One gets to special fabrics by beginning with the end in mind.  One does not just stumble onto special fabrics,  rather, one must visualize the tools and skills that will be required for the fabric, before the combination of  tools and skills required for a particular fabric can be developed.  If you are buying your tools, materials, and skills at "Stitches", then you are not going to get to "exceptional fabrics".

Most modern spinners use commercially available spindles and spinning wheels, so they are not going to spin yarns that are difficult to spin on modern commercial spinning wheels (e.g., worsted spun, 5,600 ypp singles).   Most modern knitters use commercial needles, so they are not going to knit fabrics that are difficult to knit on such commercial needles.

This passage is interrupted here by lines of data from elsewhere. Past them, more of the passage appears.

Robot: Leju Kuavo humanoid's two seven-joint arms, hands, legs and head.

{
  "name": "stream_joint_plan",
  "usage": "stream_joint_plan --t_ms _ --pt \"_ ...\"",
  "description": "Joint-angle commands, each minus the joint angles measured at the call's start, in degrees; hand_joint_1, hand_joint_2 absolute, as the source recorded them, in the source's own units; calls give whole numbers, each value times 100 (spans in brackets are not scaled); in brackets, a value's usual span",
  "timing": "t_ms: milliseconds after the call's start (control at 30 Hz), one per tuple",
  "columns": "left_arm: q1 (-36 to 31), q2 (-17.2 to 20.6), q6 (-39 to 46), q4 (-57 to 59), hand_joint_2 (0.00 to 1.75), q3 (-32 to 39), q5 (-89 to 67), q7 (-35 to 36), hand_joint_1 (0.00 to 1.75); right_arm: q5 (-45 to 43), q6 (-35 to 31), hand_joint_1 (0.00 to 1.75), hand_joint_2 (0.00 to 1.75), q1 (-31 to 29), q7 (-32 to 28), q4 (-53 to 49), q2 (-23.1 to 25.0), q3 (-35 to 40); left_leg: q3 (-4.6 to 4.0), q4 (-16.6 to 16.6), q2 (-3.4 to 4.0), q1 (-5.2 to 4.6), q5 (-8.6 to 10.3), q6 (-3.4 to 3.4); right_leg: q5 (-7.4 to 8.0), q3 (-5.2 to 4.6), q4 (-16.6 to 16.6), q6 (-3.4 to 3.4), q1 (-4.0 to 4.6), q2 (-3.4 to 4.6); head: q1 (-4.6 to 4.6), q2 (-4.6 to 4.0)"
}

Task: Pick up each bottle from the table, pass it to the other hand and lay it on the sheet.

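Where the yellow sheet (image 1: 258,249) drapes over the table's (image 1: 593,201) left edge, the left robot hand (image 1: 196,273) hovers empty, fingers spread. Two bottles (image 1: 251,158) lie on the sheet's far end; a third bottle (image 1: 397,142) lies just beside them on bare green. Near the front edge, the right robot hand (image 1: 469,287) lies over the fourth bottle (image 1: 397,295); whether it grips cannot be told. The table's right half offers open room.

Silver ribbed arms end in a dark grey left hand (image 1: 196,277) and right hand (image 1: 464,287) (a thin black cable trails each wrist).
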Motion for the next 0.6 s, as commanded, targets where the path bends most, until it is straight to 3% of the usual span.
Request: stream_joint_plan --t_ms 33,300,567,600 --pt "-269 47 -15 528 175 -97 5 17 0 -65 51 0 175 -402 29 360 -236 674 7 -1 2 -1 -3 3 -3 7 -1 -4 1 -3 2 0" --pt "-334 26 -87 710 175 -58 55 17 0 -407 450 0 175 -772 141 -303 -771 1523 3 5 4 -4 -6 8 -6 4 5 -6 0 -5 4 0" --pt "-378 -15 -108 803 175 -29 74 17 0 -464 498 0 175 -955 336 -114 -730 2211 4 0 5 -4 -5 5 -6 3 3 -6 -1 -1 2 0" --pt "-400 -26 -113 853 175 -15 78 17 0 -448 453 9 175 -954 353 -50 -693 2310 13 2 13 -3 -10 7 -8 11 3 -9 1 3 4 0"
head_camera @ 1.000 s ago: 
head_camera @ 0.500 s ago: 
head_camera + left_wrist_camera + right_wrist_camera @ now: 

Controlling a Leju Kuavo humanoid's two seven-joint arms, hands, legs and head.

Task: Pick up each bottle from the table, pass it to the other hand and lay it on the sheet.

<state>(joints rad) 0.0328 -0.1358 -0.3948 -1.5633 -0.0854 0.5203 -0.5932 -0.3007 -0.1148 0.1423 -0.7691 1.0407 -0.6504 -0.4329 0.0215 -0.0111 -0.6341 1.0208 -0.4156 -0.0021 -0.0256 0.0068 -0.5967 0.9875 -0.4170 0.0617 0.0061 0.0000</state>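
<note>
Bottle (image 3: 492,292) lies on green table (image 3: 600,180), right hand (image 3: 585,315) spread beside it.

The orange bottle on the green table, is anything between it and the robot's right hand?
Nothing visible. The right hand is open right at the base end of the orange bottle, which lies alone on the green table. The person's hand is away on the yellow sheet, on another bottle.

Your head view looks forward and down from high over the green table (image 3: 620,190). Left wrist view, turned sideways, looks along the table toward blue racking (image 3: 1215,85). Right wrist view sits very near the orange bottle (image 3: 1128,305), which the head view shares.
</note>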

In contrast, I spend years making the spinning tools that I need to spin exceptional yarns that are difficult to spin on modern commercial wheels. AND,  I spend years making the knitting tools that I need to knit fabrics that are difficult to knit with commercially available knitting needles.

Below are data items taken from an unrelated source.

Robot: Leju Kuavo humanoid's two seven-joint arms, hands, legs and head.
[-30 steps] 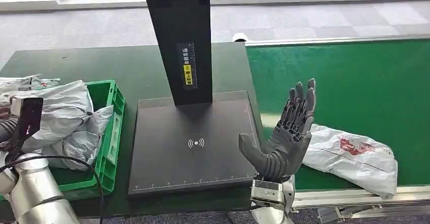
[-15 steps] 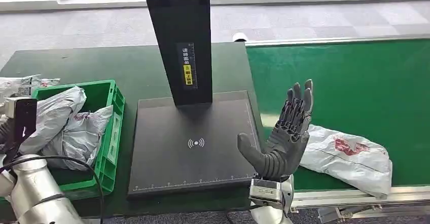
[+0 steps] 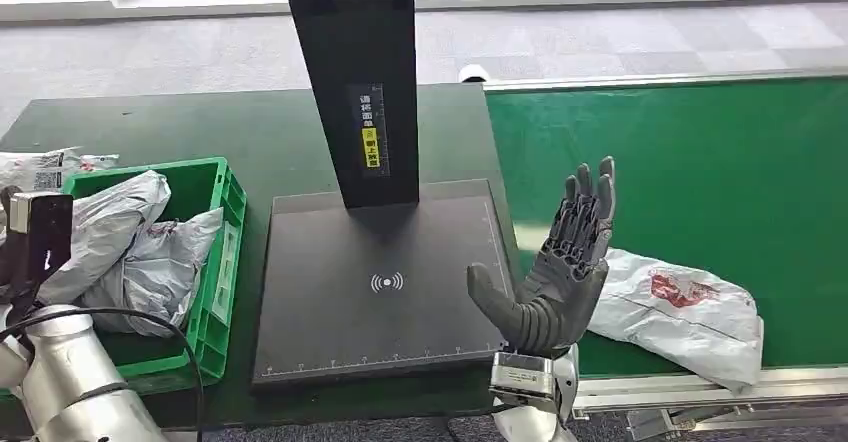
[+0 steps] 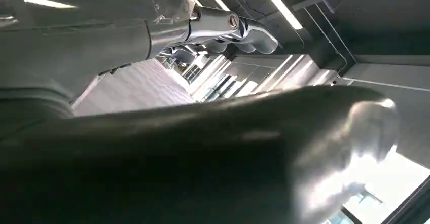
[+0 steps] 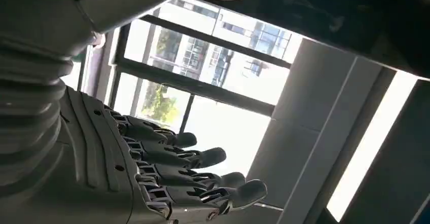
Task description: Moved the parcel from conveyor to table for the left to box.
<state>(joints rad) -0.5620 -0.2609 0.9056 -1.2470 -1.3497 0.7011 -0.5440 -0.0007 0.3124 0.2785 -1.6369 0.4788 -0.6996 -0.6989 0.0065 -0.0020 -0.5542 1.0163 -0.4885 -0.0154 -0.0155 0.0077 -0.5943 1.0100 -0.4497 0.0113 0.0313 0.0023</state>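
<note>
parcel (image 3: 680, 324): lies closer to the right hand (image 3: 560, 272) than a second ago, its edge now behind it.

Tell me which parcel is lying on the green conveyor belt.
The white parcel with the red print, beside the right hand; the other grey bags sit in the green crate.

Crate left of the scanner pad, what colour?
Green plastic crate; clearest in the head view.
</note>
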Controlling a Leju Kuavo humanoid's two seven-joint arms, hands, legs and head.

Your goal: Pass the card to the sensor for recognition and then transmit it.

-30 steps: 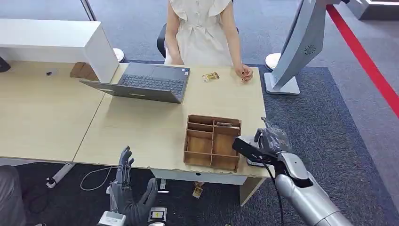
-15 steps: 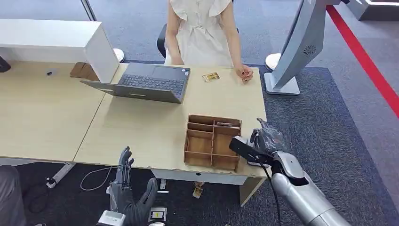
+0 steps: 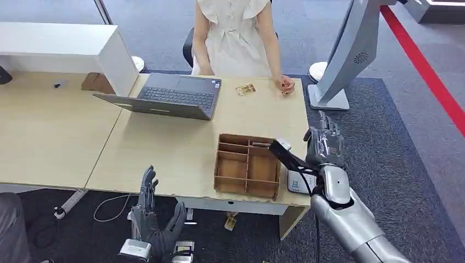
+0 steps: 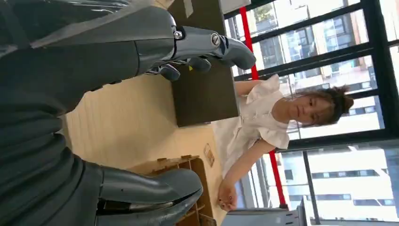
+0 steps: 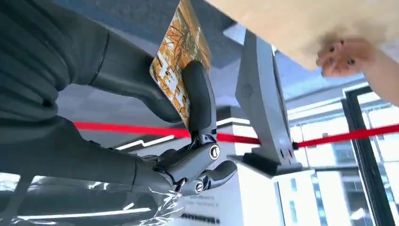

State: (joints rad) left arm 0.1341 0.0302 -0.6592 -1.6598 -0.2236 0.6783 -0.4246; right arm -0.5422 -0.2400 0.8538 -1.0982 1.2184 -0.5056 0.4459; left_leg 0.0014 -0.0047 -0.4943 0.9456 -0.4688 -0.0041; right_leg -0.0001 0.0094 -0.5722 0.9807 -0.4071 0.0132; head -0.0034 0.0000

Exceptional yarns and fabrics are outside of the social boundaries of modern spinning groups (e.g local guilds and Ravelry).  Mostly, modern spinning and knitting is about being a member of the social group, rather than of producing exceptional textiles.

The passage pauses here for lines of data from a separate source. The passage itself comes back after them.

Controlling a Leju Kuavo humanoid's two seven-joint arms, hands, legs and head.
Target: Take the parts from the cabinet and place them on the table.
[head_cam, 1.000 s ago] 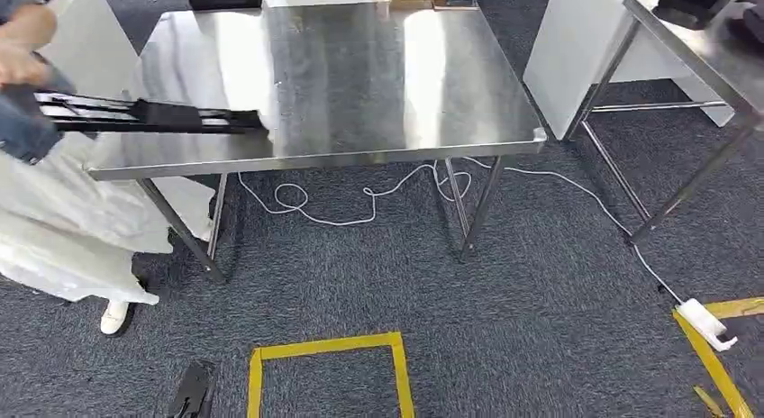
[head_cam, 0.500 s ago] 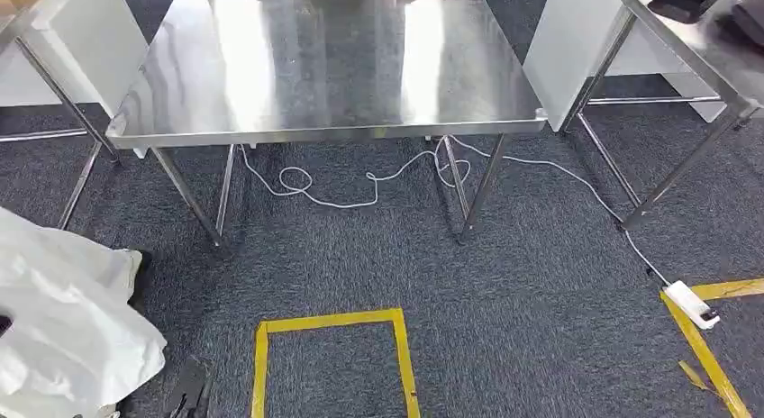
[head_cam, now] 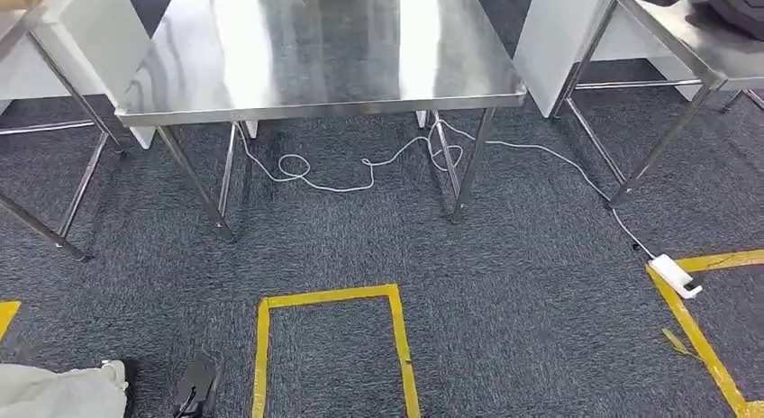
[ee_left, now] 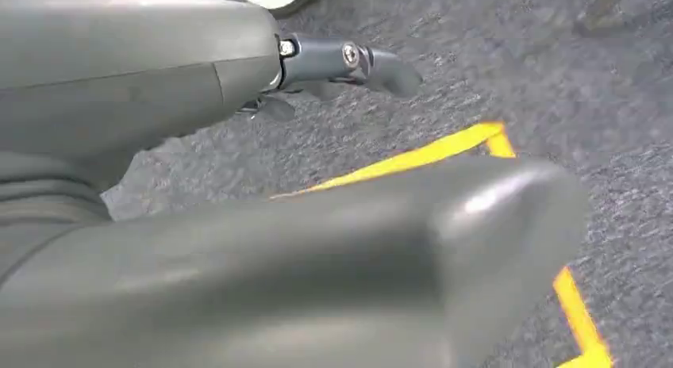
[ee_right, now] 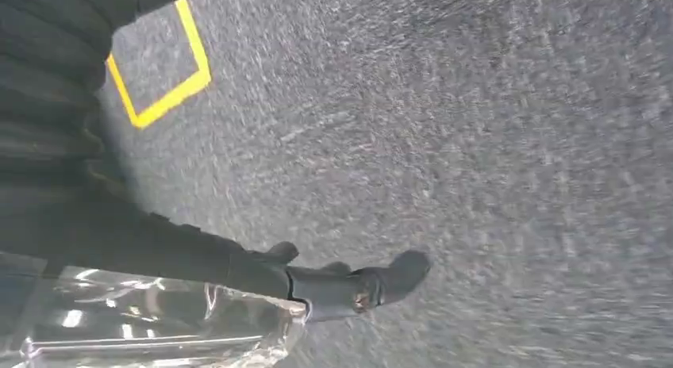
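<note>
Right hand grips a crinkly clear plastic bag of parts: light, slippery, best held at the neck. Left hand hangs loosely, holding nothing. Shiny steel table at twelve o'clock.

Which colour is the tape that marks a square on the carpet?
Yellow. The tape square on the dark grey carpet shows best in the head view.

Workshop or test-lab floor, not a home. Bare stainless-steel counter on thin metal legs, a second steel counter just to its right, dark grey carpet marked with yellow tape outlining a square. Loose white cable runs under the counter to a power strip on the floor.
</note>
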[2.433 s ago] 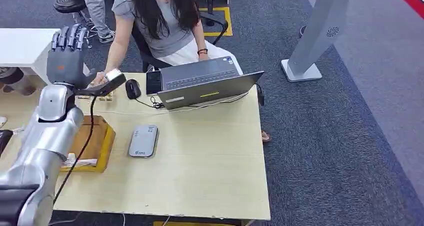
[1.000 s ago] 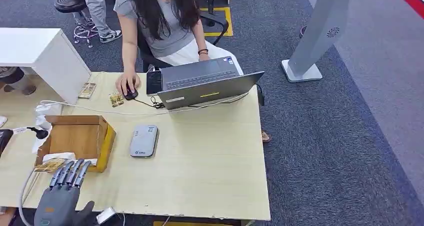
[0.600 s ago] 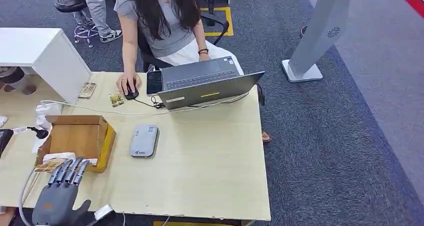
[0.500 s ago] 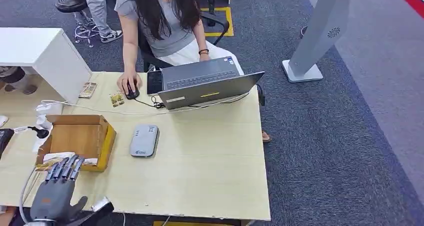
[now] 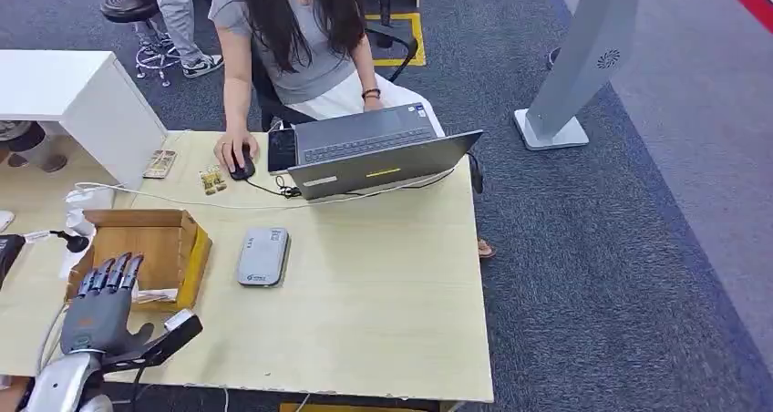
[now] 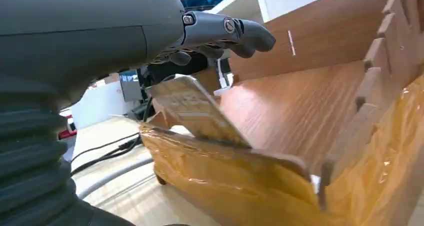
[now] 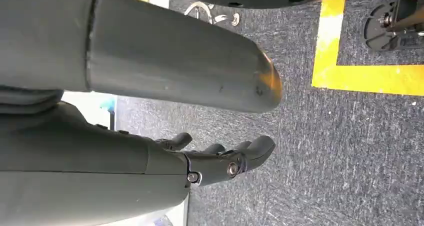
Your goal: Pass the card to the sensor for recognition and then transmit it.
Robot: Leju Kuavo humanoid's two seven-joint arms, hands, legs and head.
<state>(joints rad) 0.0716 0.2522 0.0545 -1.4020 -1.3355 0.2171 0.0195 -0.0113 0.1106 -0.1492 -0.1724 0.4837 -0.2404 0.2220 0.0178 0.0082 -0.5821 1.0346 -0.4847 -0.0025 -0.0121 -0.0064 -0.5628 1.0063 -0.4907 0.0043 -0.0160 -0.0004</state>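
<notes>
One card (image 6: 197, 113) leans on the cardboard box (image 5: 146, 248) rim, just below your left hand (image 5: 98, 307), whose fingers are spread, holding nothing. Your right hand (image 7: 220, 158) hangs over carpet, fingers loosely apart, empty.

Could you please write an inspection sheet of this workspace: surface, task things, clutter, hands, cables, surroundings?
Surface: light wooden desk.
Job's things: grey card reader flat on the desk; card propped on the cardboard box edge.
Clutter: laptop, mouse, small cards.
Hands: left hand open, over the box's near edge; right hand open, above carpet.
Cables: white cable across the desk.
Surroundings: person at the laptop; grey stand.
</notes>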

Those that cannot do, criticise.

How many of  you have actually worn objects of hand spun worsted 10-ply Aran yarn so that you have a basis of comparison?  How many of you have seen cakes of handspun worsted 10-ply Aran yarn so that you have a basis of comparison?  How many of you have made objects of 10-ply Aran yarn, (and worn them in a good, long, hard, cold rain?)  The truth about seaman's sweaters is only found in  a good, long, hard, cold rain!   If I was knitting objects for Siberia, then in 5 of the plies, I would have used a finer wool, spun woolen.  That fabric is not as durable, but it is softer, and warmer for the weight.  It is also harder to knit, and more likely to felt/shrink when abused.

Going to all woolen, produces a yarn that is much easier to knit, but not nearly as durable and  the high country (and Siberia) have long winters.

I had to sit in the snow, and watch the whole parade.
(long lens on tripod, easy peasy photography in the dawn's early light)

It is a wild mountain goat, near the top of  a wild mountain, in wild Montana. 
I took this with a handheld Nikon F4 with a 50 mm lens.  
There was some sitting in the snow, waiting.
All things considered, this ledge is about as warm as
the Northern Tree Line in Siberia.

Let us know when you have spent enough time sitting in the snow
to get such pix.


knitphomaniac said...

"Those that cannot do, criticise."

You know what's interesting... People like Stephanie Pearl-McPhee (The Yarn Harlot) and yourself, who have knitting blogs, it's interesting the polar opposite responses that your blogs get. Ever wonder why that is? It has everything to do with content.

Both blogs are educational (I'm using that term loosely, but nevertheless.) Both are about knitting. One has a whole lotta "look at the things I've made", and the other is "look at all the things that I made, that is better than anything you've made because I know all the things and anyone who says otherwise is just a clucking hen who doesn't know better."

You get what you give, Aaron. You wonder why you get negative responses and criticism? It's because that's what you project.

Anonymous said...

But that yarn is poorly constructed. I don't understand your self-professed superiority.

As an aside - before sitting on cold ledges waiting for goats to take photographs of it would be sensible to learn how to take a good photograph in poor light. You would get a much better product.

Aaron said...

It is clear that you have not tested such yarns. With that attitude, my 10-ply likely works much better than the yarns you have tested.

Pretty yarn does not equal warm and durable fabric.
Easy to knit yarns do not equal warm and durable fabric.

And, hypothetical yarn that takes forever to spin is worthless when the snow flies.

I have real yarn in hand, that works better than any other yarn that I have tested. What yarn do you have that stand head and shoulders above all other yarns that you have ever knit?